Was die Jugend als Adressatin des Islamunterrichts angeht, so denkt und agiert sie heute intersektionaler, transnationaler und verantwortungsethischer als früher. Als Kriterium diesbezüglicher Sozialforschung korrespondiert ein Merkmal wie »östlich« mit einer eher transgenerationell und bewältigungsbereiter eingestellten Jugend, das Merkmal »westlich« mit mehr Selbstbezug und Polarisierungsbereitschaft. Muslimische Jugend in Deutschland vereint beides, gewichtet aber deutlicher das religiöse Progressionsmotiv gegen jenes der kulturellen Transmission: »Den Islam lernen kann ich in der Moschee. Aber im Islamunterricht will ich verstehen, wie er funktioniert. Ich will den Quellcode!« Zudem begründet sie moralische Urteilsfähigkeit vermutlich weniger formallogisch und stärker beziehungslogisch.
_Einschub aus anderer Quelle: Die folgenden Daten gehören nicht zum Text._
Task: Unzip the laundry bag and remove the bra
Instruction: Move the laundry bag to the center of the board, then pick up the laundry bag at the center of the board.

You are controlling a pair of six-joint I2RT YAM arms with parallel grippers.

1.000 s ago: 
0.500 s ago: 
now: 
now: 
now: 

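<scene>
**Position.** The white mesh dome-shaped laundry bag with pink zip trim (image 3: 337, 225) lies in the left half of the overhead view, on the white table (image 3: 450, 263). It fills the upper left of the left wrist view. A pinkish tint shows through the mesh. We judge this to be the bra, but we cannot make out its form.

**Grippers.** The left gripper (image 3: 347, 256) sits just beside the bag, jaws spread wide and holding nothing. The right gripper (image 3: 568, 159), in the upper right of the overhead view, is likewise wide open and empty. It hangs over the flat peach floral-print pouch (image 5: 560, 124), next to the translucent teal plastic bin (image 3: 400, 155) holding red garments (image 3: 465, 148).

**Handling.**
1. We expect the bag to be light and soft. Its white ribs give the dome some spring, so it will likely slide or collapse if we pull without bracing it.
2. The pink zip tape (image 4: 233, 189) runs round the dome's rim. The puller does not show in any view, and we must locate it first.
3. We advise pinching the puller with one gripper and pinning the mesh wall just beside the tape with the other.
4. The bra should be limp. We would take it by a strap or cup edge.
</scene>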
Pädagogische Beziehungsarbeit

Mithin stellt der Islamunterricht einen Raum der pädagogischen Beziehungsarbeit dar. Dabei gerät er in wiederkehrenden Konjunkturen unter Druck. Hier weht der kalte Wind nur scheinbar von rechts außen: Die Diffamierung von Religion folgt Abwertungen der machtnahen, sogenannten bürgerlichen Mitte, weisen Andreas Zick, Bielefelder Konfliktforscher, und Heiner Bielefeldt, von 2010 bis 2016 UN-Sonderberichterstatter für Religions- oder Glaubensfreiheit, wissenschaftlich fundiert nach. Vieles davon lässt sich nicht mehr eindeutig der klassischen politischen Farbenlehre zuordnen: Feindseligkeit artikuliert sich aus den gesellschaftlichen Zwischenräumen heraus. Antisemitismus, Islamhass, Rassismus und Demokratiefeindlichkeit brauchen dafür keine Referenz mehr. Oder mit Psalm 36 gesprochen: Das Übel findet Gefallen an sich selbst.
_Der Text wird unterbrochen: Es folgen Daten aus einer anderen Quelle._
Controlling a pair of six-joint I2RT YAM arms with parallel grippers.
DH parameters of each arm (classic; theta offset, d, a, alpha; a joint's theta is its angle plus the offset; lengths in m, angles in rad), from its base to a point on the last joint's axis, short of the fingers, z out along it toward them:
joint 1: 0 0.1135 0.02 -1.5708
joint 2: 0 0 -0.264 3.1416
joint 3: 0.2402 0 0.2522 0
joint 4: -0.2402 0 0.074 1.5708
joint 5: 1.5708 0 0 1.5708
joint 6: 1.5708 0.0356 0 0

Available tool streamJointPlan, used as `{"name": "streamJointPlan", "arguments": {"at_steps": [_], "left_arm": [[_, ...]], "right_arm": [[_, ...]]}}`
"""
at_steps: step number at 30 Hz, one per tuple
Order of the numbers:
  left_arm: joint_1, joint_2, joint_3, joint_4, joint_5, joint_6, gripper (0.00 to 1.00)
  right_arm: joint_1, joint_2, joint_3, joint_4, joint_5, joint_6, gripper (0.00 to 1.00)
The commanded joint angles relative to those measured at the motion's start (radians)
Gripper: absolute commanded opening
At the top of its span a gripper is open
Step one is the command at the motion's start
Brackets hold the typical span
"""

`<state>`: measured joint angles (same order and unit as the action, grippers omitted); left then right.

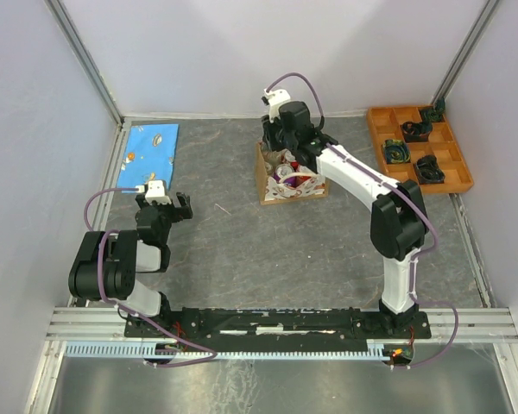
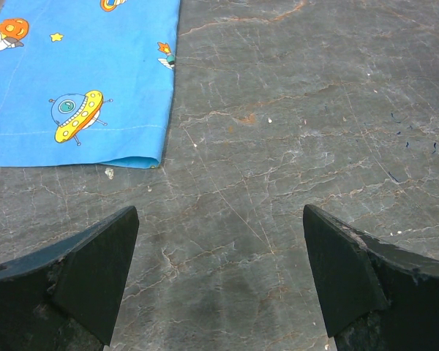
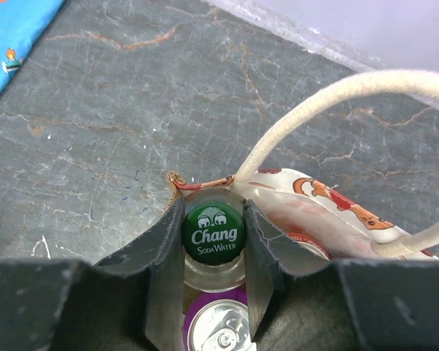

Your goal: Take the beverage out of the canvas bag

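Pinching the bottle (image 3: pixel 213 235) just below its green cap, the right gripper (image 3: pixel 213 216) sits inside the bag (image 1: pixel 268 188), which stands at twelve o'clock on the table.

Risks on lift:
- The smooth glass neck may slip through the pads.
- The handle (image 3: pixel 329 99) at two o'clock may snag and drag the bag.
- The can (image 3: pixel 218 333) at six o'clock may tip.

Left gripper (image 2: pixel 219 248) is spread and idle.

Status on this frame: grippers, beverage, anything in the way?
Right gripper shut on green-capped bottle, bottle inside canvas bag. Left gripper open above table, holding nothing. Cream handle arcs beside bottle; purple can next to it.
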<state>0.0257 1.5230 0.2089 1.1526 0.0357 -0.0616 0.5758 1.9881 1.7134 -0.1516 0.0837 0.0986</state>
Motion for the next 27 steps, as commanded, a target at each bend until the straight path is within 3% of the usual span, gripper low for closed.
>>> {"name": "streamJointPlan", "arguments": {"at_steps": [1,10,20,27], "left_arm": [[-0.002,-0.005,0.021,0.033,-0.002,0.042,0.99],[-0.004,-0.005,0.023,0.03,-0.004,0.042,0.99],[-0.006,-0.006,0.023,0.029,-0.007,0.043,0.99],[-0.006,-0.006,0.023,0.029,-0.008,0.043,0.99]], "right_arm": [[-0.002,-0.216,0.059,0.255,0.03,-0.052,0.0],[-0.002,-0.493,-0.157,0.436,0.18,-0.188,0.0],[-0.012,-0.664,-0.368,0.571,0.533,-0.419,0.0],[-0.1,-0.739,-0.585,0.499,0.598,-0.241,0.0]]}}
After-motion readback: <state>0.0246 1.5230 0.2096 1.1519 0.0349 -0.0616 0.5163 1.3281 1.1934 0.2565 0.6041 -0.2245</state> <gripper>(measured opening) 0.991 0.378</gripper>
Islamunterricht an den öffentlichen Schulen ist durch die Bildungs- und Schulgesetze und durch die Lehrerdienstordnungen eingehegt. Sie gewährleisten pädagogische Tauglichkeit und Handhabung gegen die ideologische Überwältigung der Schülerschaft. Dann sind da die Lehrpläne: Sie sortieren klassische Themenfelder wie Lehre, Praxis, Schrifttum, Geschichte, Institutionen, Recht, Ethik, Kunst oder Philosophie des Islams, durchaus auch mit landeskundlichen Verweisen, aber immer mit Bezug zu den gegenwärtigen Lebenswelten der Schülerinnen und Schüler. Den besten Überblick dazu bietet die Schulbuchreihe »Saphir«, die mittlerweile im Cornelsen-Verlag erscheint.
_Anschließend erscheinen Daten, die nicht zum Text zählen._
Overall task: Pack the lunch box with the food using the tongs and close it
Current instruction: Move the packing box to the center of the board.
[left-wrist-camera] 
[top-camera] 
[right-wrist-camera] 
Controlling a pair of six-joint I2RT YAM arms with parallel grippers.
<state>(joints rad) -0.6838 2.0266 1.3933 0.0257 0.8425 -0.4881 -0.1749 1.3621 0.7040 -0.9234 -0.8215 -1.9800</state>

Darüber hinaus darf gefragt werden, inwieweit der Unterricht von seiner inhaltlichen Programmatik her demokratiefördernd ist. Dazu verhalten sich seine pädagogischen Leitmotive wie Achtsamkeit üben, Urteilskraft entwickeln, diskursfähig und spiritualitätsfähig werden. Dies alles im Rahmen dialektischer Kompetenz und empathischen Verstehens: fähig und bereit sein, Andersartigkeit zu schätzen und Widersprüchlichkeit, etwa diejenige der Moderne, nicht nur auszuhalten, sondern konstruktiv zu nutzen. Aber auch, sich gegen Widerstände zu behaupten.

Über Fachlichkeit hinaus

Zu den theologischen Kennzeichen des Islamunterrichts, die mit demokratischen Haltungen korrespondieren, gehört ferner die Stärkung von drei normativen Kräften: der Geist gegenüber dem Buchstaben, das Subjekt gegenüber dem Kollektiv, die Situation gegenüber der Tradition. Das beschreibt auch die curricularen Leitperspektiven, über die sich die Kompetenzen mit den Inhalten verbinden. Muhammad gab hier der Religion eine Wendung vom Formalen zum Sozialen: Muslim sei, vor dessen Zunge und Hand die Mitmenschen sicher sind, und: »Hütet euch vor dem Zusammenhalt im Falschen. Dann könnt ihr euch gleich am Schwanz eines Kamels festhalten, das im Begriff ist umzufallen!«

Das führt zur Frage nach dem Richtigen: Islamischer Religionsunterricht ist dann gut, wenn er guter Unterricht ist. Unterricht ist dann gut, wenn die Ziele stimmen, die über die seine Fachlichkeit hinausweisen: für die Solidargemeinschaft einstehen, Freiheit verteidigen, Menschenwürde achten, Toleranz üben, Rechtsstaat schützen und Demokratie leben. Alles andere ist falsch.

Harry Harun Behr ist Professor für Erziehungswissenschaft mit Schwerpunkt Islam an der Goethe-Universität Frankfurt am Main und Mitglied im Rat für ­Migration.